No background in natural language processing is required. Students will be expected to know a bit of basic probability (know Bayes rule), a bit about vectors and vector spaces (could length normalize a vector), a bit of calculus (know that the derivative of a function is zero at a maximum or minimum of a function), but we will review these concepts as we first use them. You should have reasonable programming ability (know about hash tables and graph data structures), be able to write programs in Java or Python, and have a computer (Windows, Mac or Linux) with internet access.

Suggested Readings

We will provide detailed lecture notes of all the technical content, which will be yours to keep after the end of class. Many students do fine just working from the lectures and notes. But others find it very useful to have an accompanying textbook, for reinforcing the core material, as a source of additional exercises, and as a reference for the future.
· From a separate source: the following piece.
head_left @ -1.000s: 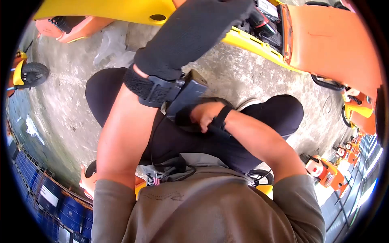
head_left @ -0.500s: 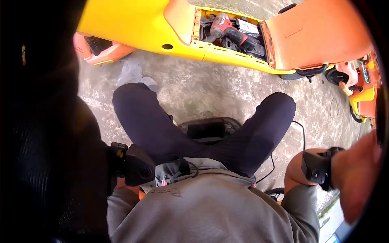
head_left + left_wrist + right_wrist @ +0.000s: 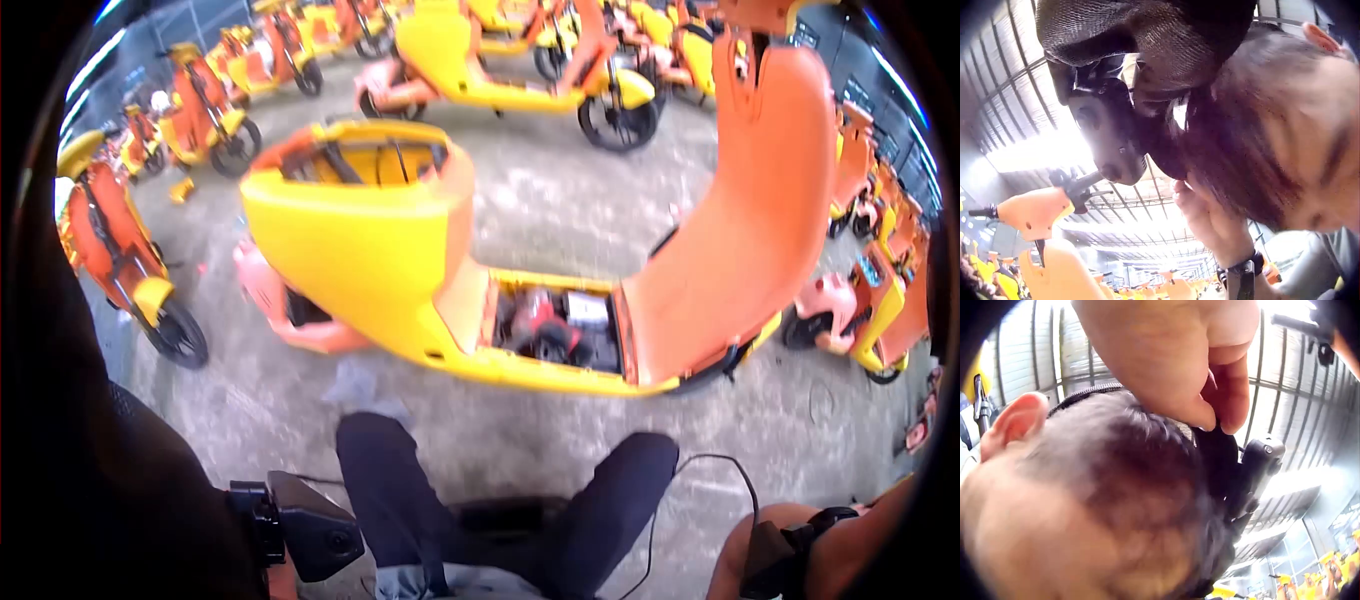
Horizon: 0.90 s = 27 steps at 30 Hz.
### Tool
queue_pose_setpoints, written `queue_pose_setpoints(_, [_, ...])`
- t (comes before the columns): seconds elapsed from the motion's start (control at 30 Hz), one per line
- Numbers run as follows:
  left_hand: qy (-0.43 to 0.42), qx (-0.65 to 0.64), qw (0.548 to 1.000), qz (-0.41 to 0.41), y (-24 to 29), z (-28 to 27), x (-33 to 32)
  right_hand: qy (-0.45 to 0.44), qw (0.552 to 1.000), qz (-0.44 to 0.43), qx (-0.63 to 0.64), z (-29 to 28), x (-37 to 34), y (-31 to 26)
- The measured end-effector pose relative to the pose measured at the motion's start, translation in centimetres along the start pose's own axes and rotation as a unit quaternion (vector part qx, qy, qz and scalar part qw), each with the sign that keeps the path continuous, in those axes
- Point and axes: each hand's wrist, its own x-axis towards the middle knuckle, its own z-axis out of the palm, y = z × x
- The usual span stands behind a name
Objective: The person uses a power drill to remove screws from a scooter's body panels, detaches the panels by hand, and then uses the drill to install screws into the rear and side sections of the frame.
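Both hands are up at the person's head. In the left wrist view the left hand (image 3: 1147, 37), in a black glove, has its fingers curled about the head-worn camera (image 3: 1104, 131). The bare right hand (image 3: 1191, 362) pinches the black head strap (image 3: 1219, 447) between thumb and fingertips in the right wrist view. In the head view the dark left sleeve and glove side is mostly black shadow, with a wrist camera (image 3: 315, 530) beside it. The right forearm (image 3: 870, 550) shows at the lower right edge.
A yellow and orange scooter (image 3: 360, 220) stands ahead, its floor compartment uncovered. A red and black power tool (image 3: 545, 325) lies in that compartment. Clear plastic (image 3: 365, 385) lies on the concrete floor. More scooters (image 3: 510, 60) stand behind and at both sides. A cable (image 3: 735, 465) runs by the right knee.
The head view has tilted up from the lap to the scooter and the hall. Both hands, first low with the right at the left wrist, have risen to the head.
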Motion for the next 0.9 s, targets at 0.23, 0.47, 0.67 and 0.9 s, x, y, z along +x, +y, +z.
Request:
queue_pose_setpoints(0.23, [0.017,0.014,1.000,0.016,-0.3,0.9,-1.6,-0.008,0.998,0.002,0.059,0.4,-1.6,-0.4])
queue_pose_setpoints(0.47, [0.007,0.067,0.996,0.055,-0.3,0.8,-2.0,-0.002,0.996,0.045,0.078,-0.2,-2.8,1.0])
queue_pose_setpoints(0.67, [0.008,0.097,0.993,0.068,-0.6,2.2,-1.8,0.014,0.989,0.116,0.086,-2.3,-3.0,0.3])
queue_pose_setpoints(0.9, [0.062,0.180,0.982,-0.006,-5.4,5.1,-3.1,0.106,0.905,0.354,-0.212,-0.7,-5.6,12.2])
To prepare for the class in advance, you may consider reading through some sections of the textbooks (Jurafsky and Martin, Speech and Language Processing 2nd Edition, and Manning, Schütze and Raghavan 2008). Or, if you're rusty or not very experienced in either Java or Python, it'd be great to work through early parts of Bird, Klein and Loper 2009


  • Will I get a statement of accomplishment after completing this class?

    Yes. Students who successfully complete the class will receive a statement of accomplishment signed by the instructor.

  • What is the format of the class?

    The class will consist of lecture videos, which are broken into small chunks, usually between 8 and 12 minutes each. Some of these may contain integrated quiz questions. There will also be standalone quizzes that are not part of video lectures, and programming assignments.

  • How much work will I be expected to do in this class?

    You need to work about 10 hours a week to complete the course.

    • About 2 hours of video segments each week, containing inline ungraded quiz questions.
    • A weekly, graded multiple choice and short answer problem set (about 1 hour to complete).
    • A substantial weekly programming assignment (about 6 hours to complete).
  • Why Study Natural Language Processing?

    Natural language processing is the technology for dealing with our most ubiquitous product: human language, as it appears in emails, web pages, tweets, product descriptions, newspaper stories, social media, and scientific articles, in thousands of languages and varieties. In the past decade, successful natural language processing applications have become part of our everyday experience, from spelling and grammar correction in word processors to machine translation on the web, from email spam detection to automatic question answering, from detecting people's opinions about products or services to extracting appointments from your email. In this class, you'll learn the fundamental algorithms and mathematical models for human language processing and how you can use them to solve practical problems in dealing with language data wherever you encounter it.